SUPPLIED RECORDS section start
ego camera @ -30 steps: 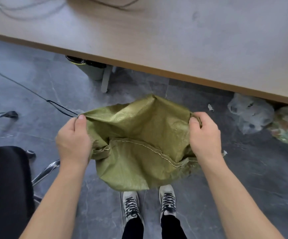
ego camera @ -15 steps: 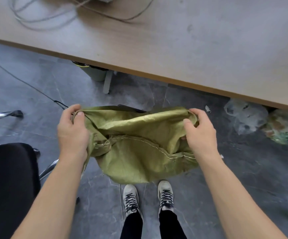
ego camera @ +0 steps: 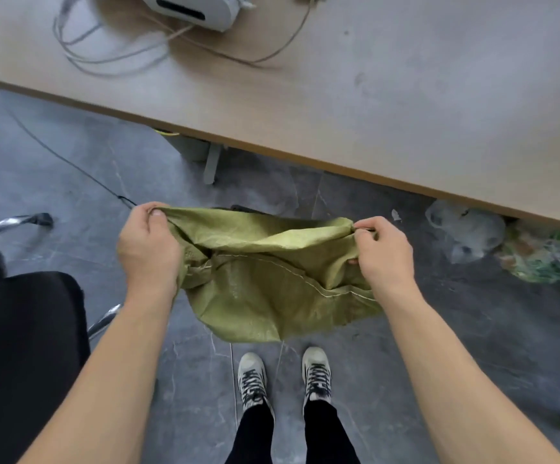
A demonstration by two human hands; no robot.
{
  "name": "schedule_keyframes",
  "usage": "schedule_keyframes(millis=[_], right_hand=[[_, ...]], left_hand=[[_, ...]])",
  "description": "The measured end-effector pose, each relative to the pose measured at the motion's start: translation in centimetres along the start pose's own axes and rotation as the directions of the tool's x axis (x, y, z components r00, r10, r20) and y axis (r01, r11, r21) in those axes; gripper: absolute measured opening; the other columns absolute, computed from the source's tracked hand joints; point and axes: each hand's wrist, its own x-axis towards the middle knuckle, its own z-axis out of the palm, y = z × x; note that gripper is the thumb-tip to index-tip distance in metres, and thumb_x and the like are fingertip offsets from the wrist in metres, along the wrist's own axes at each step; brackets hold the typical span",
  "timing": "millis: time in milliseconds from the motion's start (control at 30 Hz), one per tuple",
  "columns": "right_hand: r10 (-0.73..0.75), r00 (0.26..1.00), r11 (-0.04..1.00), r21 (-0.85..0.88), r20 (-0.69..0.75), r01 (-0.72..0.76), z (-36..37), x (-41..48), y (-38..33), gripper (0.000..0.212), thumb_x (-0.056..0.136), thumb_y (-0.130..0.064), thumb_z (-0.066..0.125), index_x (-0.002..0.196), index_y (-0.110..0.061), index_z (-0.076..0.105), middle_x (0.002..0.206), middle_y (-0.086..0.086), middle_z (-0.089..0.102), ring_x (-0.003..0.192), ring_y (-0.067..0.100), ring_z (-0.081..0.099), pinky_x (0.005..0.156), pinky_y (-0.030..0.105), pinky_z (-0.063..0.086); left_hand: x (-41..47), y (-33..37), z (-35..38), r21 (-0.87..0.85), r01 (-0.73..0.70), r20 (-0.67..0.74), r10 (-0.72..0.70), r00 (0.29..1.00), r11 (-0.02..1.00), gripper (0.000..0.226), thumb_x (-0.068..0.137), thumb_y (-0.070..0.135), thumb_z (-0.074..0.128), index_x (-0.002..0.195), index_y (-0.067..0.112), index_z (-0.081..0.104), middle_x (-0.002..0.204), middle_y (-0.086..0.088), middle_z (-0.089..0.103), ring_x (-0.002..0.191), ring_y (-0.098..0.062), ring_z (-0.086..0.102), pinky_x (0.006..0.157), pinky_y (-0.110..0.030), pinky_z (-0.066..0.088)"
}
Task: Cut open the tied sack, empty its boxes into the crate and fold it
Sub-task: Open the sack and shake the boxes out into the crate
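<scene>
An empty olive-green woven sack (ego camera: 265,283) hangs slack in the air above the grey floor, in front of my shoes. It is doubled over, with a stitched seam running across its lower half. My left hand (ego camera: 148,246) grips its upper left corner, thumb on top. My right hand (ego camera: 382,252) pinches the upper right corner between thumb and fingers. The top edge is stretched between the two hands. No boxes or crate are in view.
A light wooden table (ego camera: 406,105) spans the top, carrying a white device (ego camera: 191,8) and loose cables (ego camera: 111,55). A black chair (ego camera: 21,346) stands at the left. Crumpled plastic bags (ego camera: 506,246) lie under the table at right. A thin cable (ego camera: 71,165) crosses the floor.
Both hands have pulled apart, drawing the sack's top edge flatter and straighter. The view has tilted up, so more of the table with its device shows.
</scene>
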Motion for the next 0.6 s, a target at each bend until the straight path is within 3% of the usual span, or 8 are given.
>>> schedule_keyframes(millis=[67,200,333,467,567,600], right_hand=[[-0.016,0.999,0.999,0.045,-0.046,0.018,-0.8,0.0,-0.3,0.021,0.095,-0.019,0.048,0.095,-0.027,0.068,0.08,-0.007,0.065,0.067,0.015,0.067,0.061,0.031,0.057],[-0.007,0.999,0.999,-0.037,0.033,0.008,-0.8,-1.1,-0.9,0.024,0.094,-0.017,0.045,0.096,-0.025,0.067,0.088,-0.007,0.065,0.078,0.023,0.071,0.073,0.038,0.058],[-0.036,0.999,0.999,-0.004,-0.008,0.036,-1.7,-1.0,-1.8,0.022,0.096,-0.019,0.046,0.098,-0.025,0.067,0.088,-0.006,0.067,0.071,0.019,0.071,0.051,0.019,0.046],[-0.028,0.998,0.998,-0.055,0.053,0.031,-1.1,-1.4,-1.7,0.022,0.097,-0.017,0.045,0.1,-0.024,0.066,0.096,-0.004,0.067,0.081,0.023,0.071,0.07,0.033,0.057],[-0.045,0.999,0.999,0.006,-0.011,0.045,-1.8,-1.2,-1.7,0.022,0.098,-0.018,0.045,0.098,-0.025,0.066,0.09,-0.006,0.065,0.072,0.018,0.071,0.053,0.016,0.049],[-0.026,1.0,1.0,0.009,-0.008,0.026,-1.7,-1.0,-1.6,0.022,0.097,-0.018,0.044,0.099,-0.024,0.066,0.09,-0.005,0.066,0.07,0.017,0.072,0.05,0.016,0.046]], left_hand=[[0.0,0.6,-0.9,-0.018,-0.029,-0.009,0.029,1.0,0.999,0.02,0.098,0.02,0.041,0.095,0.025,0.061,0.075,0.012,0.054,0.072,-0.012,0.053,0.068,-0.022,0.04],[0.1,1.2,-1.1,0.057,0.0,0.055,-0.003,0.998,0.998,0.024,0.1,0.021,0.039,0.102,0.016,0.063,0.089,-0.002,0.06,0.094,-0.03,0.059,0.076,-0.03,0.039],[0.6,1.7,-1.7,0.057,-0.01,0.029,0.008,1.0,0.998,0.025,0.1,0.023,0.039,0.102,0.016,0.062,0.091,-0.002,0.06,0.087,-0.021,0.053,0.076,-0.03,0.038],[0.1,1.5,-1.4,0.103,0.045,0.101,-0.056,0.993,0.994,0.027,0.099,0.021,0.038,0.107,0.014,0.063,0.094,-0.002,0.06,0.096,-0.028,0.058,0.078,-0.031,0.039],[0.3,1.8,-2.0,0.084,-0.011,0.07,0.005,0.998,0.996,0.025,0.1,0.022,0.038,0.105,0.016,0.062,0.091,-0.001,0.059,0.087,-0.021,0.053,0.075,-0.028,0.035],[0.4,1.5,-1.9,0.092,-0.001,0.067,-0.005,0.998,0.996,0.025,0.101,0.022,0.038,0.106,0.015,0.062,0.093,-0.001,0.059,0.088,-0.02,0.052,0.075,-0.028,0.034]])
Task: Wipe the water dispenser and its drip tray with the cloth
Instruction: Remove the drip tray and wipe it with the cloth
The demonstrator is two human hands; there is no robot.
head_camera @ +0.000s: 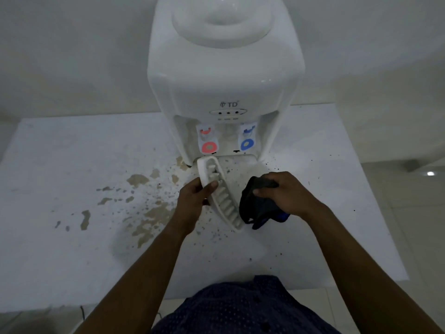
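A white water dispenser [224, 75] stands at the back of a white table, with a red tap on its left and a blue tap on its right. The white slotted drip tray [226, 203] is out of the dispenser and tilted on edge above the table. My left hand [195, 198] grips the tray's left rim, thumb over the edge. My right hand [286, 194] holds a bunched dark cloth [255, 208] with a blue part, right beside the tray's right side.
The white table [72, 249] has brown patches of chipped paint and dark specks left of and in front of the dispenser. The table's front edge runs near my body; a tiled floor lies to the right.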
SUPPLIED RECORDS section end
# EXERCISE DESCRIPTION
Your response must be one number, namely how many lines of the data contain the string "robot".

# OUTPUT
2